Collection entries
· · · ·

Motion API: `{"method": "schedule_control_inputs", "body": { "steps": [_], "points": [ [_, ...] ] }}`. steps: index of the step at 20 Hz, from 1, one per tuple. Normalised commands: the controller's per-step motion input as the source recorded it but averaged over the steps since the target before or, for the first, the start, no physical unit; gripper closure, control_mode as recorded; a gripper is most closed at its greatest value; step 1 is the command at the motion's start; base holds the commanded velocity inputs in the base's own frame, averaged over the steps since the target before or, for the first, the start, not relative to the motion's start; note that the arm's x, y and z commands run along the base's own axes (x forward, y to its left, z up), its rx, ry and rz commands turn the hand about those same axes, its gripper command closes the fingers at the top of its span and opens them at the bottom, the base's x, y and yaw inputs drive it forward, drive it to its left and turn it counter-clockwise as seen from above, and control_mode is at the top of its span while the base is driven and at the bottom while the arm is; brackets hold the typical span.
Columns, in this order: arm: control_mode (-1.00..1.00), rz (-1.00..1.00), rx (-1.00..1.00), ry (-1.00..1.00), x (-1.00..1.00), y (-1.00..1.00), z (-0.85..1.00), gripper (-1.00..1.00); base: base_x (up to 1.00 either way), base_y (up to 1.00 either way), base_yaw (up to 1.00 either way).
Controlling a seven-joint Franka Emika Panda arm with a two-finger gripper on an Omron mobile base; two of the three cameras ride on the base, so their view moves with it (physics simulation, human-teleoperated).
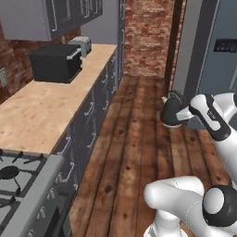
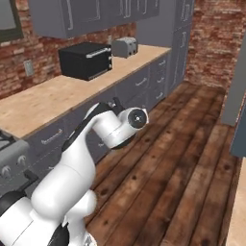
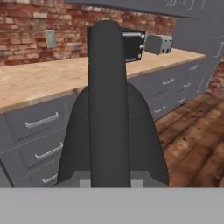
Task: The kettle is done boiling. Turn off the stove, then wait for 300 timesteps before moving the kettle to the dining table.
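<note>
Clamped tight on its arched handle, the gripper (image 1: pixel 184 114) holds the dark kettle (image 1: pixel 172 111) in the air above the wood floor (image 1: pixel 134 152), off the stove (image 1: pixel 18 194) at the counter's (image 1: pixel 41 111) near end.

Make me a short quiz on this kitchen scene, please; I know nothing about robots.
1. True or false: the small dark rounded kettle sits on the wide grey metal gas stove.
2. What holds the kettle? A) the white arm's two-finger gripper B) a wall hook C) a human hand
3. Fill in: the black boxy microwave stands on the light wooden ___.

Key: 1 false, it hangs over the brown plank floor; 2 A; 3 counter.
</note>
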Motion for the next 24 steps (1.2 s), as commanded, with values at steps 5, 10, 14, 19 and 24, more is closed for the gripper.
{"method": "schedule_control_inputs", "body": {
  "steps": [5,10,14,19,24],
  "points": [
    [1.00,0.00,0.00,0.00,0.00,0.00,0.00,1.00,0.00,-0.38,-0.28],
    [1.00,0.00,0.00,0.00,0.00,0.00,0.00,1.00,0.00,-0.19,-0.22],
    [1.00,0.00,0.00,0.00,0.00,0.00,0.00,1.00,0.00,-0.08,-0.19],
    [1.00,0.00,0.00,0.00,0.00,0.00,0.00,1.00,0.17,0.06,-0.06],
    [1.00,0.00,0.00,0.00,0.00,0.00,0.00,1.00,0.02,0.16,-0.26]
  ]
}}
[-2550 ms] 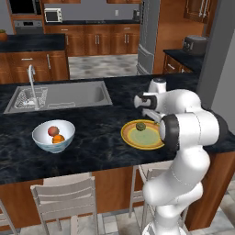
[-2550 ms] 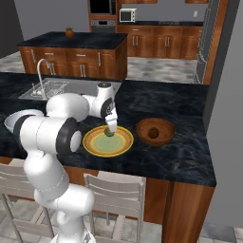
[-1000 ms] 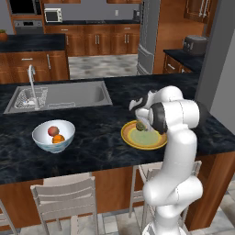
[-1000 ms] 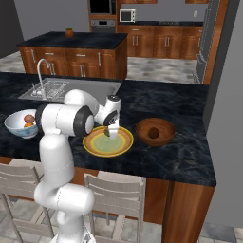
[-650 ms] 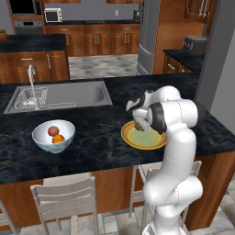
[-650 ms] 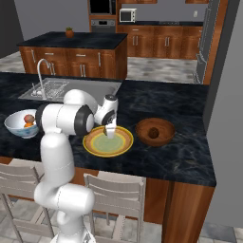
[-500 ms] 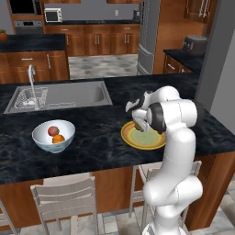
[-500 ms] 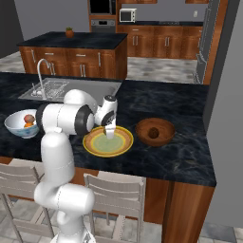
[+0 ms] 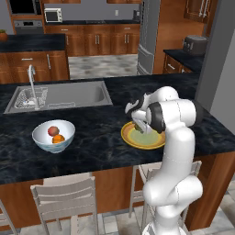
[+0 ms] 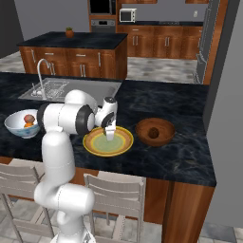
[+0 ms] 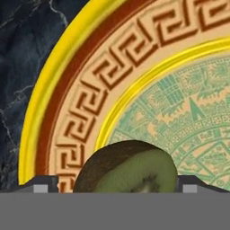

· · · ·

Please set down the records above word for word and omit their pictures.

Motion API: `{"method": "schedule_control_inputs", "body": { "steps": [_], "points": [ [_, ...] ] }}`. steps: index of the step at 20 Hz, from 1, one per tuple. Normalised commands: the controller's per-step motion input as the source recorded it but averaged over the steps since the target before or, for the first, the start, no physical unit; gripper closure, control_mode as recorded; a gripper is most closed at its greatest value; step 1 is the command at the motion's start; base holds the commanded velocity inputs in the base's own frame, averaged over the steps since the target before or, for the first, the start, not relative to the motion's start; note that the arm's x, y and z commands run along the base's own axes (x forward, y to its left, z up), its rx, ry and rz commands turn the hand about those same axes, its gripper command closes the fingers at the top of its span and opens them at the bottom, the base's x, y and yaw inputs drive it forward, drive it to its left and turn it counter-clockwise as seen from above, and control_mode is at the top of its span while the base is driven and at the bottom while the arm is; brackets hold the typical span.
Columns, in this order: arm: control_mode (-1.00..1.00), rz (-1.00..1.00), rx (-1.00..1.00), ry (-1.00..1.00), x (-1.00..1.00), y (-1.00..1.00), z (-0.85..1.00), gripper (-1.00..1.00); base: base_x (up to 1.00 either way), base_y (up to 1.00 either way), base_yaw (up to 1.00 either way).
Controlling a seven-joint Franka Emika Panda arm with a two-finger gripper on an Omron mobile base; two of the three cameras ride on the base, so their view moves with it (physics simulation, human-teleoperated).
Task: The kettle is done boiling. Turn off the stove, then wait for 300 timesteps before moving the kettle to the dining table.
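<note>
Clamped tight on its arched handle, the gripper (image 1: pixel 184 114) holds the dark kettle (image 1: pixel 172 111) in the air above the wood floor (image 1: pixel 134 152), off the stove (image 1: pixel 18 194) at the counter's (image 1: pixel 41 111) near end.

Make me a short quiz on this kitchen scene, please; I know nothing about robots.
1. True or false: the small dark rounded kettle sits on the wide grey metal gas stove.
2. What holds the kettle? A) the white arm's two-finger gripper B) a wall hook C) a human hand
3. Fill in: the black boxy microwave stands on the light wooden ___.

Key: 1 false, it hangs over the brown plank floor; 2 A; 3 counter.
</note>
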Motion for the next 24 steps (1.2 s), as commanded, with values at steps 5, 10, 14, 19 and 24, more is closed for the gripper.
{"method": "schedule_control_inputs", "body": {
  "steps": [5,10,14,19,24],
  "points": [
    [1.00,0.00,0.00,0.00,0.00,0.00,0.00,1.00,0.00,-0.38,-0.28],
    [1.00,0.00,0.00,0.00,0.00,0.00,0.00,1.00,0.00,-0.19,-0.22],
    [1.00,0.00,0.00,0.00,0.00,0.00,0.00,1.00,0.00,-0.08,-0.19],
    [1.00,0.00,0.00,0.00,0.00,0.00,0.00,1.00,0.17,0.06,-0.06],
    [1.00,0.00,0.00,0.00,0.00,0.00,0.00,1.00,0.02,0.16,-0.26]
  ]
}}
[-2550 ms] 
[-2550 ms] 
[-1000 ms] 
[-1000 ms] 
[-650 ms] 
[-650 ms] 
[-500 ms] 
[-500 ms] 
[+0 ms] 
[+0 ms] 
[+0 ms] 

That wraps up the answer.